What you will do: Of the records that follow, copy only the lines from the line containing "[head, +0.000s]" to the line containing "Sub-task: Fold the", both included, exactly as written.

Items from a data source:
# # #

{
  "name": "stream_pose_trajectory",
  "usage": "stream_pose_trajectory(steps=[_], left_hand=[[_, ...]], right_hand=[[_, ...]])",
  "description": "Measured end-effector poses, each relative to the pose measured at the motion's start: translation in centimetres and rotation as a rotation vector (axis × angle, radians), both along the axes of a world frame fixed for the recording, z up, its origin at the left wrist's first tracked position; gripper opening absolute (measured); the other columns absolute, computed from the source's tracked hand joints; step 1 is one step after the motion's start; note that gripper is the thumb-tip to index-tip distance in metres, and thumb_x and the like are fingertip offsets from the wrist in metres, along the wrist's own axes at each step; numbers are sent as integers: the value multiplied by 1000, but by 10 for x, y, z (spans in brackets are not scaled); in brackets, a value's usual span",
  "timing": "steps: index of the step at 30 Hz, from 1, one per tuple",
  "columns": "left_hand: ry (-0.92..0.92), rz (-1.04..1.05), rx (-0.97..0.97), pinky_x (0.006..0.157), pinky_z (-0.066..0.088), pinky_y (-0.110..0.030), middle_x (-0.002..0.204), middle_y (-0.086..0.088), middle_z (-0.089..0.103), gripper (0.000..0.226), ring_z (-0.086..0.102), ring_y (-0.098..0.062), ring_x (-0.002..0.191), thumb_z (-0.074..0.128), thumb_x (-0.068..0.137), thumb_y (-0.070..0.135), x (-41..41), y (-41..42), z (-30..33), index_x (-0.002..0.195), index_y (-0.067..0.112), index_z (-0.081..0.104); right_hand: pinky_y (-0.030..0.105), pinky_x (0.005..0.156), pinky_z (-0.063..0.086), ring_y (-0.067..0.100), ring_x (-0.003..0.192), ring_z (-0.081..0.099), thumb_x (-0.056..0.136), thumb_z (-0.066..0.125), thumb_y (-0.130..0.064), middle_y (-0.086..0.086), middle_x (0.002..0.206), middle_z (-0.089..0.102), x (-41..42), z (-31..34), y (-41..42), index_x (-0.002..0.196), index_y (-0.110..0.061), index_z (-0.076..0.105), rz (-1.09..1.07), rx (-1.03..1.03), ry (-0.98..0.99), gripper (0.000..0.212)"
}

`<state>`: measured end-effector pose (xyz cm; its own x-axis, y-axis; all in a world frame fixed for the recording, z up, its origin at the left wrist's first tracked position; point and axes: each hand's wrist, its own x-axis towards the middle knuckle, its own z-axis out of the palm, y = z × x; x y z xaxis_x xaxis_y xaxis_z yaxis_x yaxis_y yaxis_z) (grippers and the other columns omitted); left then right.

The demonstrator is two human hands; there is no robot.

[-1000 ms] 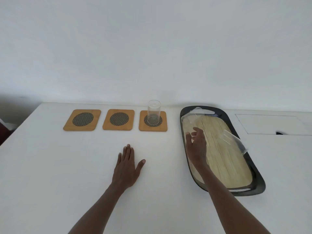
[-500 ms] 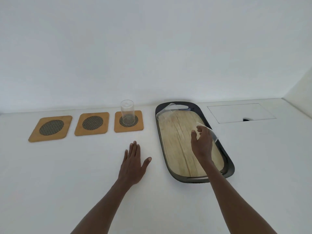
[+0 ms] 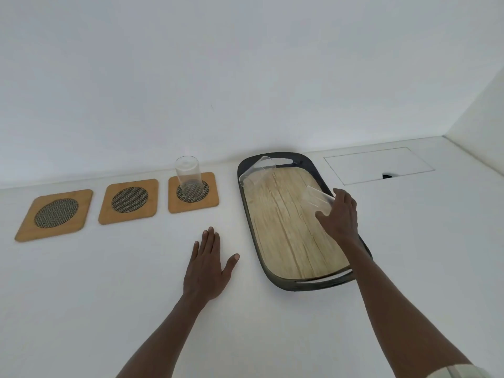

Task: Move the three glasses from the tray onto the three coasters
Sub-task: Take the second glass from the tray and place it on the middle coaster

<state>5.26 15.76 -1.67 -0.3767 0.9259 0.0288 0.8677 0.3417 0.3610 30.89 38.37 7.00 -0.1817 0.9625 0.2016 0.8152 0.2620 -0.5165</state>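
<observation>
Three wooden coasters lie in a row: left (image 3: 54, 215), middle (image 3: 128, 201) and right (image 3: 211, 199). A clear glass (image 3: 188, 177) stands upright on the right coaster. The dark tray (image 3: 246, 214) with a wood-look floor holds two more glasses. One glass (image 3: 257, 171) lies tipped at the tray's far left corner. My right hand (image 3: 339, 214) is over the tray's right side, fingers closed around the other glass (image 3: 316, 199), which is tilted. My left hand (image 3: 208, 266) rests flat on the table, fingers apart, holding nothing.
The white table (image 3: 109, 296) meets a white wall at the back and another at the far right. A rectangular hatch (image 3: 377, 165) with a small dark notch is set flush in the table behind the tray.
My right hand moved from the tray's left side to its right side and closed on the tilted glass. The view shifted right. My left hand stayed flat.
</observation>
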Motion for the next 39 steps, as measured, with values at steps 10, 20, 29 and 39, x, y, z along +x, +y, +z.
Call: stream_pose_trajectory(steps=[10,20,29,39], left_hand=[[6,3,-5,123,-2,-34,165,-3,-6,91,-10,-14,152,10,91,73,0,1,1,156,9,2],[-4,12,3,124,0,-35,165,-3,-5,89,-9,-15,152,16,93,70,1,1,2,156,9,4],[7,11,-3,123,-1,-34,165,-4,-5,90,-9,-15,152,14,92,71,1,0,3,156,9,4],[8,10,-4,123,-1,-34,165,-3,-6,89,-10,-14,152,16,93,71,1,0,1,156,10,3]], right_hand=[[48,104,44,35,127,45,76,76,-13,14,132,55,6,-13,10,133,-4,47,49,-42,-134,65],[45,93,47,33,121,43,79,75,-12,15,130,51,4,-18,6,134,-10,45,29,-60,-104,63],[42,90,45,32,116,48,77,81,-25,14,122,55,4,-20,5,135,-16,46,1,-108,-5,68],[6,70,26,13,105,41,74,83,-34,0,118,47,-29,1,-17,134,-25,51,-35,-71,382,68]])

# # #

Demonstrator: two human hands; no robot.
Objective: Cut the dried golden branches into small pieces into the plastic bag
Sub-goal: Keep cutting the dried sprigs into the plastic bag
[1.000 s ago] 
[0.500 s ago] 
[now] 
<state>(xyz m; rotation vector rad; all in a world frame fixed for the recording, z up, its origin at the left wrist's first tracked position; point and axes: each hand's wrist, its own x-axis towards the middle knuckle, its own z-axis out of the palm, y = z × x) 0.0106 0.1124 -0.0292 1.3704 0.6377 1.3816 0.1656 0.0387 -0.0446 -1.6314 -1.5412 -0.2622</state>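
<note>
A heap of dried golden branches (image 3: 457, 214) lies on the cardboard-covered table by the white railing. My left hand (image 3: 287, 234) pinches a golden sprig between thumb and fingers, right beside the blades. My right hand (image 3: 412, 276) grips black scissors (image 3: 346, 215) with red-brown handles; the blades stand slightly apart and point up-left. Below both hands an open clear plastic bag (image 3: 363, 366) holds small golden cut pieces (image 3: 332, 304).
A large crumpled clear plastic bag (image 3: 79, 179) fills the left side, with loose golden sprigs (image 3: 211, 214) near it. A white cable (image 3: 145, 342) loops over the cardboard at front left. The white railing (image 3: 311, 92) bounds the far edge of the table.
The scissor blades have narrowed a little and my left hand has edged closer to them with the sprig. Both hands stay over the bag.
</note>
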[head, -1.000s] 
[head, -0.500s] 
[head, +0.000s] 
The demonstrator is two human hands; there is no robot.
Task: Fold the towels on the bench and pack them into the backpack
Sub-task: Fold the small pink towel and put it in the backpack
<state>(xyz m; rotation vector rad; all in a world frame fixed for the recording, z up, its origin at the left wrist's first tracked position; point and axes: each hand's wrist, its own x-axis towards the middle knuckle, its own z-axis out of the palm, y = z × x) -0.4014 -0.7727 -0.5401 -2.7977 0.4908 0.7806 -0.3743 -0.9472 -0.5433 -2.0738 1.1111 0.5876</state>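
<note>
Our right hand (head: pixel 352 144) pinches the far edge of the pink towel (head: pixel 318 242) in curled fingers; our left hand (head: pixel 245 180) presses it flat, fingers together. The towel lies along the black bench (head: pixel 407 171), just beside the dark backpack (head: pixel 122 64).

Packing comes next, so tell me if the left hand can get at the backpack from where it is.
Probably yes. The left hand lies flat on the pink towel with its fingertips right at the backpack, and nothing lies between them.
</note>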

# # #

Solution to the problem:
[head, +0.000s] 
The demonstrator is two human hands; there is no robot.
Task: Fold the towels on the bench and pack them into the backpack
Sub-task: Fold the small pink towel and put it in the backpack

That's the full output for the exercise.